When you deploy your web app, web app on Linux, mobile back end, or API app to Azure App Service, you can use a separate deployment slot instead of the default production slot when you’re running in the Standard, Premium, or Isolated App Service plan tier. Deployment slots are live apps with their own host names. App content and configurations elements can be swapped between two deployment slots, including the production slot.

Deploying your application to a non-production slot has the following benefits:

You can validate app changes in a staging deployment slot before swapping it with the production slot.

Deploying an app to a slot first and swapping it into production makes sure that all instances of the slot are warmed up before being swapped into production. This eliminates downtime when you deploy your app. The traffic redirection is seamless, and no requests are dropped because of swap operations. You can automate this entire workflow by configuring auto swap when pre-swap validation isn’t needed.

After a swap, the slot with previously staged app now has the previous production app. If the changes swapped into the production slot aren’t as you expect, you can perform the same swap immediately to get your “last known good site” back.
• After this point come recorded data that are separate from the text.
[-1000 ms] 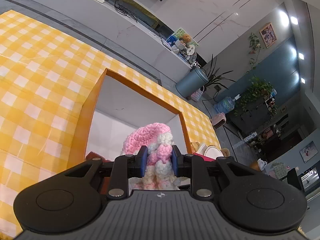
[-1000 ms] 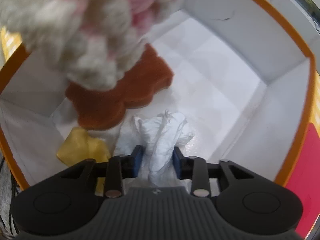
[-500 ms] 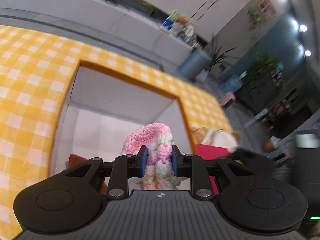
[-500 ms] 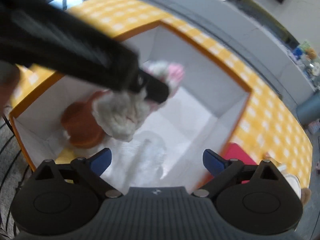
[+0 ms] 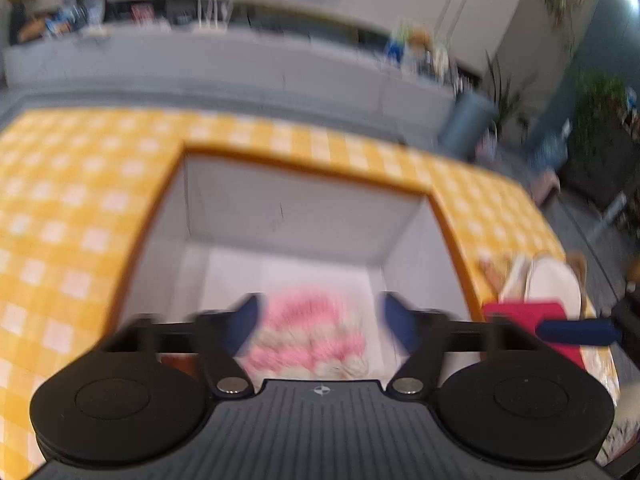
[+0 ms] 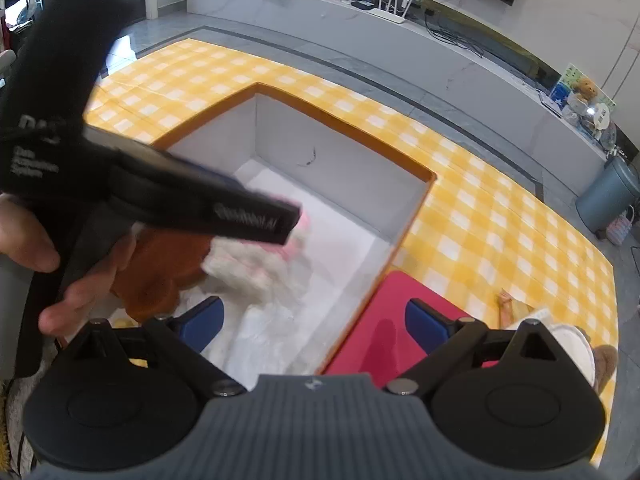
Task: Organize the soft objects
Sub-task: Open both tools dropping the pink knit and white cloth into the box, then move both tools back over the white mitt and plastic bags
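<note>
Left wrist view, blurred, shows the left gripper [image 5: 320, 320] with its blue pads spread wide; its jaws have just been opening, and the pink-and-cream crocheted soft piece [image 5: 308, 336] lies between and just beyond them, below the pads inside the white-walled, orange-rimmed open box [image 5: 280, 208], no longer pinched. In the right wrist view the right gripper [image 6: 314, 326] is likewise spread and holds nothing; its jaws have also just been opening. Ahead of its left pad a crumpled white cloth [image 6: 264, 332] lies on the box floor, with the crocheted piece further ahead and partly hidden by the left gripper's black finger. To the left of that sits a rust-brown scalloped felt pad [image 6: 156, 276], and a scrap of yellow fabric [image 6: 124, 322] peeks out nearer the left pad. A person's hand [image 6: 56, 264] grips the left tool at the left edge. By the look of it, four soft items are already in the box. Still outside, to the right of the right gripper on the yellow-and-white checked tablecloth [image 6: 480, 216], are a flat red cloth [image 6: 392, 312] against the box's rim and a cream-and-tan plush item [image 6: 576, 344] beyond it; these probably remain to be put away.
</note>
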The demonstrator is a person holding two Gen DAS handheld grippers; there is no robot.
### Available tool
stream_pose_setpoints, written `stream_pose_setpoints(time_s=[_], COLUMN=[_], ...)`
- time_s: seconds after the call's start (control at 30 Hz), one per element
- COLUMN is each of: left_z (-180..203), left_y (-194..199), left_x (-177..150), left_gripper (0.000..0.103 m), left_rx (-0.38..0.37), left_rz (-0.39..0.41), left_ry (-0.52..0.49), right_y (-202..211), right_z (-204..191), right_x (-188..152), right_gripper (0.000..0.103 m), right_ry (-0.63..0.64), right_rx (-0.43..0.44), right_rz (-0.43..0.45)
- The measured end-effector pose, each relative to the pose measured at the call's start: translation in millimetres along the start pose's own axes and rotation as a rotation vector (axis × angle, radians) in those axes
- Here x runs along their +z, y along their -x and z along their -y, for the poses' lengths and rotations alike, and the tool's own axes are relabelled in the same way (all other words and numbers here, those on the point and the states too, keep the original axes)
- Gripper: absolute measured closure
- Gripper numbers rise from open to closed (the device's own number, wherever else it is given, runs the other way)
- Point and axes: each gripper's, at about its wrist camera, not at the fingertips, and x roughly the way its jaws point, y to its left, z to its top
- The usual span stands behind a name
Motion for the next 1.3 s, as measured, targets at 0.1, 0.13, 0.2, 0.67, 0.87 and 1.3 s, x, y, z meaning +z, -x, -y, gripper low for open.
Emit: stream_pose_setpoints(time_s=[0.1, 0.13, 0.2, 0.67, 0.87, 1.3], left_z=[7, 10, 15, 32, 49, 105], left_y=[20, 25, 33, 61, 72, 79], left_x=[-1, -1, -1, 5, 0, -15], left_gripper=[0.008, 0.007, 0.007, 0.006, 0.005, 0.004], left_rx=[0.039, 0.052, 0.067, 0.032, -0.064, 0.144], left_rz=[0.114, 0.131, 0.154, 0.223, 0.239, 0.23], left_ry=[-0.074, -0.098, -0.13, -0.069, -0.114, -0.211], right_y=[7, 9, 10, 44, 68, 123], right_z=[4, 5, 8, 50, 66, 142], right_x=[-3, -3, -3, -12, -34, -138], right_gripper=[0.007, 0.007, 0.007, 0.006, 0.006, 0.003], right_ry=[-0.016, -0.025, -0.045, -0.271, -0.28, -0.53], right_rx=[0.0, -0.003, -0.012, -0.047, -0.164, -0.534], right_rz=[0.005, 0.01, 0.02, 0.226, 0.29, 0.32])
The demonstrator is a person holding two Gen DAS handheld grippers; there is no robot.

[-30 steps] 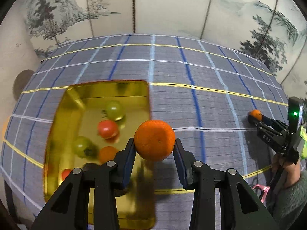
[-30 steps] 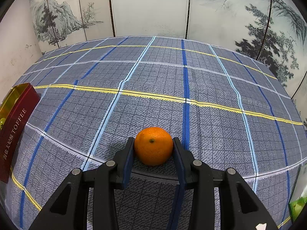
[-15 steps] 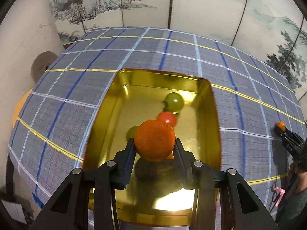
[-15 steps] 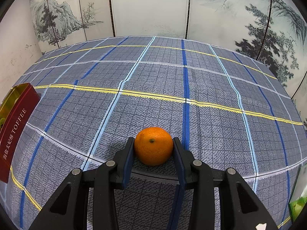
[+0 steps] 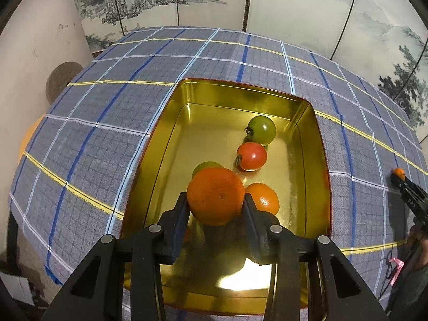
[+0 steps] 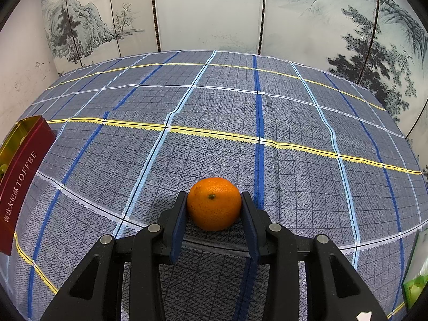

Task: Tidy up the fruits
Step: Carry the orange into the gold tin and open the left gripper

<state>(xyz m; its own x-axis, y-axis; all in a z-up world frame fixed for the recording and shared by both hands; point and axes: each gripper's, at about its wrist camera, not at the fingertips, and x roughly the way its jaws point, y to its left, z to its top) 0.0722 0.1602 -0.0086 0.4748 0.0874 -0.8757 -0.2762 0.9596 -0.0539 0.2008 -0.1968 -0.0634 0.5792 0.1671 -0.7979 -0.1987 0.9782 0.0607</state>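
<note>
In the left wrist view, the checked cloth (image 5: 107,123) fills the left side of the frame. In the middle sits a gold tin (image 5: 160,160). Inside it, near the top right, lie a green tomato (image 5: 261,130) and a red tomato (image 5: 252,156) — lower down sits a small orange (image 5: 263,198). The left gripper (image 5: 215,208) hangs over the tin, its jaws squeezing a big orange (image 5: 215,196). At the far right edge is the right gripper (image 5: 401,180).

In the right wrist view, the tin's red side (image 6: 21,176) shows at the left edge. In the lower middle, the right gripper pinches another orange (image 6: 214,203) — it looks to rest on the cloth.
</note>
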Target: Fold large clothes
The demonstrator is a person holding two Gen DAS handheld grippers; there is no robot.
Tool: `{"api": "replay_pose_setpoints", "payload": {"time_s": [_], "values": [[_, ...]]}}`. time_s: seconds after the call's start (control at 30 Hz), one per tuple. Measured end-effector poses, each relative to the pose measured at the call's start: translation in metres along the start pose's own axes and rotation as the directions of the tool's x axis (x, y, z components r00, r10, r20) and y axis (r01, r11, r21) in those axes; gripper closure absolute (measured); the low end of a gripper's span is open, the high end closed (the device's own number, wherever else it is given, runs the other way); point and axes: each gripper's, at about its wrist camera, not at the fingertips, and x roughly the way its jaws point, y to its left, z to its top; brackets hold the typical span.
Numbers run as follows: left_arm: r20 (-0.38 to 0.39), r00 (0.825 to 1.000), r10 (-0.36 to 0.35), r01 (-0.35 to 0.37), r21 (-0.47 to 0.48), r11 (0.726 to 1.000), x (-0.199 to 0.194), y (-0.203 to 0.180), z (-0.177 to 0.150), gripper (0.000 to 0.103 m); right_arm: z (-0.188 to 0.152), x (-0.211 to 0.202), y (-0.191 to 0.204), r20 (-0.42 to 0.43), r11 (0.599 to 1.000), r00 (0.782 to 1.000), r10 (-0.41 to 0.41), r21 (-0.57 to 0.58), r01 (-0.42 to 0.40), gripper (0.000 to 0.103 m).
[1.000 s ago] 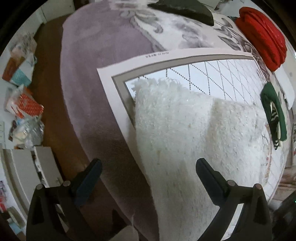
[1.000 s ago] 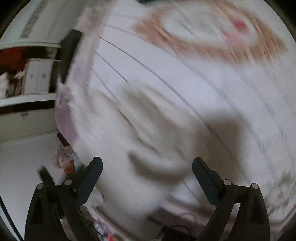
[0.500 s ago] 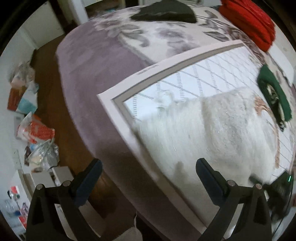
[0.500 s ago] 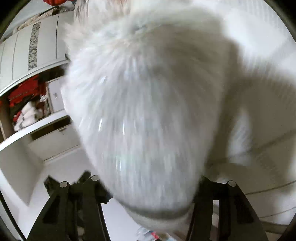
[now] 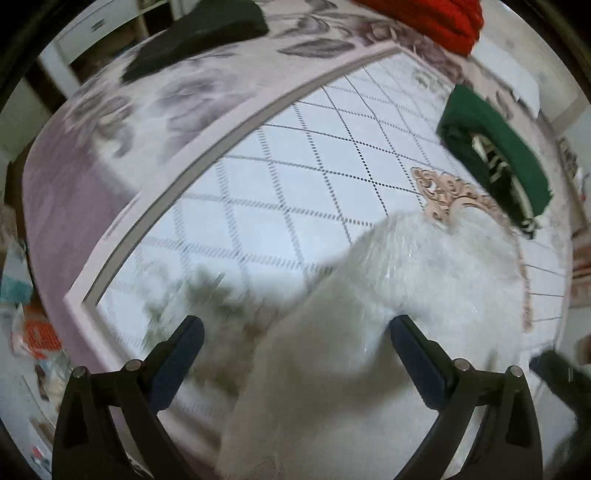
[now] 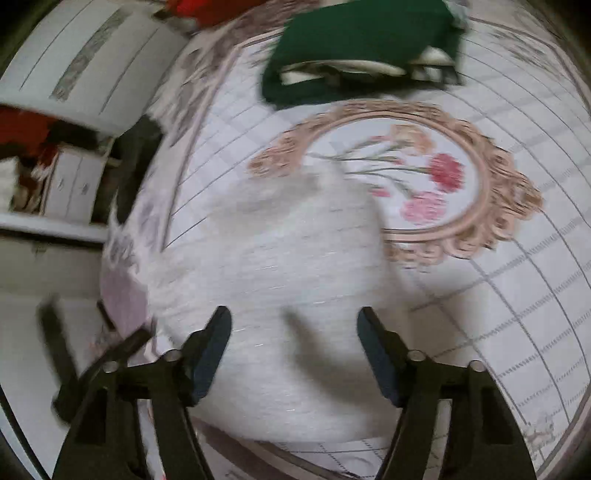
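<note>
Having dropped the white fluffy garment [image 6: 280,266], the right tool [image 6: 294,347] now gapes wide like the left tool [image 5: 295,350].

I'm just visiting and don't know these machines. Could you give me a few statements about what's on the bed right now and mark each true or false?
1. The left claw is open. True.
2. The fluffy white garment hangs in the air above the bed. False: it lies on the patterned bedspread.
3. A green garment lies beyond the white one. True.
4. The right claw is clamped on the green garment. False: its jaws are apart and hold nothing.
5. A red garment lies near the far edge of the bed. True.
</note>
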Motion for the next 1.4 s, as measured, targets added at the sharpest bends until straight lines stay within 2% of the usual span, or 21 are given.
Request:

Each App Service plan tier supports a different number of deployment slots. There’s no additional charge for using deployment slots. To find out the number of slots your app’s tier supports, see App Service limits.

Question 53

You have an Azure virtual machine named VM1 that runs Windows Server 2016.
You need to create an alert in Azure when more than two error events are logged to the System event log on VM1 within an hour.
Solution: You create an Azure Log Analytics workspace and configure the data settings. You add the Microsoft Monitoring Agent VM extension to VM1. You create an alert in Azure Monitor and specify the Log Analytics workspace as the source.
Does this meet the goal?

A. Yes
*B. No

Explanation:

Instead: You create an Azure Log Analytics workspace and configure the data settings. You install the Microsoft Monitoring Agent on VM1. You create an alert in Azure Monitor and specify the Log Analytics workspace as the source. Pay attention over “add extension” (question) and to be install (answer).

Question 54

You have an Azure virtual machine named VM1 that runs Windows Server 2016.
You need to create an alert in Azure when more than two error events are logged to the System event log on VM1 within an hour.
Solution: You create an Azure Log Analytics workspace and configure the data settings. You install the Microsoft Monitoring Agent on VM1. You create an alert in Azure Monitor and specify the Log Analytics workspace as the source.
Does this meet the goal?

*A. Yes
B. No

Explanation:

Alerts in Azure Monitor can identify important information in your Log Analytics repository. They are created by alert rules that automatically run log searches at regular intervals, and if results of the log search match particular criteria, then an alert record is created and it can be configured to perform an automated response.
The Log Analytics agent collects monitoring data from the guest operating system and workloads of virtual machines in Azure, other cloud providers, and on-premises. It collects data into a Log Analytics workspace.

Question 55

You have an Azure virtual machine named VM1 that runs Windows Server 2016.
You need to create an alert in Azure when more than two error events are logged to the System event log on VM1 within an hour.
Solution: You create an Azure storage account and configure shared access signatures (SASs). You install the Microsoft Monitoring Agent on VM1. You create an alert in Azure Monitor and specify the storage account as the source.
Does this meet the goal?

A. Yes
*B. No

Explanation:

You create an Azure Log Analytics workspace and configure the data settings. You install the Microsoft Monitoring Agent on VM1. You create an alert in Azure Monitor and specify the Log Analytics workspace as the source.

Question 56

You download an Azure Resource Manager template based on an existing virtual machine. The template will be used to deploy 100 virtual machines.
You need to modify the template to reference an administrative password. You must prevent the password from being stored in plain text.
What should you create to store the password?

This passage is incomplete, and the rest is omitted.